Exercise aim:
Would you transcribe the data word for word?

Dataset content:
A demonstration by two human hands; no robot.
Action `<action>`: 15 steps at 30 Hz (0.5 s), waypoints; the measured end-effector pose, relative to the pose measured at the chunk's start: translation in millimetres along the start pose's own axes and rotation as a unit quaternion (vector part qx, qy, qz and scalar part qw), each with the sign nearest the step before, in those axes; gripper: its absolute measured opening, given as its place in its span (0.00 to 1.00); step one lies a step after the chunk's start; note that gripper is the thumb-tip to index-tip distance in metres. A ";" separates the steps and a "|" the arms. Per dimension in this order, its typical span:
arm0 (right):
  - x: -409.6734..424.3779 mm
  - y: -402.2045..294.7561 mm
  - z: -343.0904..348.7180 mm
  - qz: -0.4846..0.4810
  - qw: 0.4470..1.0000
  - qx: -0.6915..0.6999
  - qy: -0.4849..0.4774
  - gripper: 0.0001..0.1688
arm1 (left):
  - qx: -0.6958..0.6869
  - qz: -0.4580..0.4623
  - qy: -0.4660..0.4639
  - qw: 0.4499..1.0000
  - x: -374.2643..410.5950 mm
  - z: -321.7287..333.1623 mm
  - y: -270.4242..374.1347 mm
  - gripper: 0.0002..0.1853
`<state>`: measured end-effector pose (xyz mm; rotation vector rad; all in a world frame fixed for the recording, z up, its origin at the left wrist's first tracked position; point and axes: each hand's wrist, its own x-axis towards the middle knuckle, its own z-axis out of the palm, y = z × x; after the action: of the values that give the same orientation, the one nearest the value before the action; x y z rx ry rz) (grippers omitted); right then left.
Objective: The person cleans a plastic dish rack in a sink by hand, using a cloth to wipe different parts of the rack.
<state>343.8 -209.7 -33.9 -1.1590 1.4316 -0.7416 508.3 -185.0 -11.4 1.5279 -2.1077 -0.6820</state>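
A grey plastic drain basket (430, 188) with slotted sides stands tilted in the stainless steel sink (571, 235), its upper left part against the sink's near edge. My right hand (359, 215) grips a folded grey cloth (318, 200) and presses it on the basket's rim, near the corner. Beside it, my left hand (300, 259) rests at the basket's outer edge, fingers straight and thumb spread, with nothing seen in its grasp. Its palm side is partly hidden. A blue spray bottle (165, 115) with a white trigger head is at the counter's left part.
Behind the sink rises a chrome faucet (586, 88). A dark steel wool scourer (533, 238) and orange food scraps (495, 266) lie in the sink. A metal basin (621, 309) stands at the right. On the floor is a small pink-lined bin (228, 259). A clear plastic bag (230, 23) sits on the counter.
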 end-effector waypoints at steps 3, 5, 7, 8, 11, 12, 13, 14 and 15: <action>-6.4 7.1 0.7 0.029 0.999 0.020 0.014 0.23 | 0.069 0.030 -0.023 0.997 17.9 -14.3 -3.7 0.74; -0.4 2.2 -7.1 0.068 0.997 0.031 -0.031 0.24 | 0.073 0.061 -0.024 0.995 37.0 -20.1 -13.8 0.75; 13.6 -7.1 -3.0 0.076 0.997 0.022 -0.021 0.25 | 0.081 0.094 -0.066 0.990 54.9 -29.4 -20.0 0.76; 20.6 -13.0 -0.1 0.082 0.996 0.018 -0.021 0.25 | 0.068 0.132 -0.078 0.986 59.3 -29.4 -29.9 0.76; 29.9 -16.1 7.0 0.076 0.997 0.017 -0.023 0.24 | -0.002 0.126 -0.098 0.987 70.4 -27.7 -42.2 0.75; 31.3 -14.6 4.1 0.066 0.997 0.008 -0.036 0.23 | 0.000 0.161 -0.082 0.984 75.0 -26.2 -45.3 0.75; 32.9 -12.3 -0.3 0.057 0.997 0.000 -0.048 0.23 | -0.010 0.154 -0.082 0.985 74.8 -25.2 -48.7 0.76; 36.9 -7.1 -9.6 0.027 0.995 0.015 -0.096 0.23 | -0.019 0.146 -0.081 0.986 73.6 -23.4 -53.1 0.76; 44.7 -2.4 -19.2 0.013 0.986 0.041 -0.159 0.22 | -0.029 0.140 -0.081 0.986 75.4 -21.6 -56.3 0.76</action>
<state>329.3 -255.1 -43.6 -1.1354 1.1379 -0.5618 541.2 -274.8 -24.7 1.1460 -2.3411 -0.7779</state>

The completed task:
A demonstration by two human hands; no robot.
Action `<action>`: 15 steps at 30 Hz (0.5 s), waypoints; the measured end-effector pose, relative to the pose measured at the chunk's start: translation in millimetres along the start pose's own axes and rotation as a unit quaternion (vector part qx, qy, qz and scalar part qw), each with the sign nearest the step before, in those axes; gripper: its absolute measured opening, given as its place in its span (0.00 to 1.00); step one lies a step after the chunk's start; note that gripper is the thumb-tip to index-tip distance in metres. A ";" separates the steps and a "|" the arms. Per dimension in this order, its typical span:
arm0 (right):
  - x: -409.6734..424.3779 mm
  - y: -402.2045..294.7561 mm
  - z: -343.0904..348.7180 mm
  - qz: -0.4846..0.4810
  - qw: 0.4470..1.0000
  - qx: -0.6915..0.6999
  - qy: -0.4849..0.4774
  - gripper: 0.0001..0.1688
arm1 (left):
  - qx: -0.6958..0.6869
  - qz: -0.4580..0.4623
  - qy: -0.4660..0.4639
  - qw: 0.4499..1.0000
  - x: -374.2643..410.5950 mm
  - z: -321.7287..333.1623 mm
  - y: -270.4242..374.1347 mm
  - gripper: 0.0002..0.1853
`<state>`: measured end-effector pose (xyz mm; rotation vector rad; all in a world frame fixed for the recording, z up, its origin at the left wrist's first tracked position; point and axes: each hand's wrist, its own x-axis towards the middle knuckle, its own z-axis out of the palm, y = z × x; after the action: of the values that give the same orientation, the one nearest the value before the action; x y z rx ry rz) (grippers omitted); right then left.
Objective: The person cleans a plastic dish rack in a sink by hand, using a cloth to wipe different parts of the rack.
<state>343.8 -209.7 -33.9 -1.1590 1.4316 -0.7416 508.3 -185.0 -11.4 1.5279 -2.1077 -0.6820</state>
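A grey plastic drain basket (430, 188) with slotted sides stands tilted in the stainless steel sink (571, 235), its upper left part against the sink's near edge. My right hand (359, 215) grips a folded grey cloth (318, 200) and presses it on the basket's rim, near the corner. Beside it, my left hand (300, 259) rests at the basket's outer edge, fingers straight and thumb spread, with nothing seen in its grasp. Its palm side is partly hidden. A blue spray bottle (165, 115) with a white trigger head is at the counter's left part.
Behind the sink rises a chrome faucet (586, 88). A dark steel wool scourer (533, 238) and orange food scraps (495, 266) lie in the sink. A metal basin (621, 309) stands at the right. On the floor is a small pink-lined bin (228, 259). A clear plastic bag (230, 23) sits on the counter.
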 end-effector waypoints at steps 3, 5, 7, 8, 11, 12, 13, 14 and 15: <action>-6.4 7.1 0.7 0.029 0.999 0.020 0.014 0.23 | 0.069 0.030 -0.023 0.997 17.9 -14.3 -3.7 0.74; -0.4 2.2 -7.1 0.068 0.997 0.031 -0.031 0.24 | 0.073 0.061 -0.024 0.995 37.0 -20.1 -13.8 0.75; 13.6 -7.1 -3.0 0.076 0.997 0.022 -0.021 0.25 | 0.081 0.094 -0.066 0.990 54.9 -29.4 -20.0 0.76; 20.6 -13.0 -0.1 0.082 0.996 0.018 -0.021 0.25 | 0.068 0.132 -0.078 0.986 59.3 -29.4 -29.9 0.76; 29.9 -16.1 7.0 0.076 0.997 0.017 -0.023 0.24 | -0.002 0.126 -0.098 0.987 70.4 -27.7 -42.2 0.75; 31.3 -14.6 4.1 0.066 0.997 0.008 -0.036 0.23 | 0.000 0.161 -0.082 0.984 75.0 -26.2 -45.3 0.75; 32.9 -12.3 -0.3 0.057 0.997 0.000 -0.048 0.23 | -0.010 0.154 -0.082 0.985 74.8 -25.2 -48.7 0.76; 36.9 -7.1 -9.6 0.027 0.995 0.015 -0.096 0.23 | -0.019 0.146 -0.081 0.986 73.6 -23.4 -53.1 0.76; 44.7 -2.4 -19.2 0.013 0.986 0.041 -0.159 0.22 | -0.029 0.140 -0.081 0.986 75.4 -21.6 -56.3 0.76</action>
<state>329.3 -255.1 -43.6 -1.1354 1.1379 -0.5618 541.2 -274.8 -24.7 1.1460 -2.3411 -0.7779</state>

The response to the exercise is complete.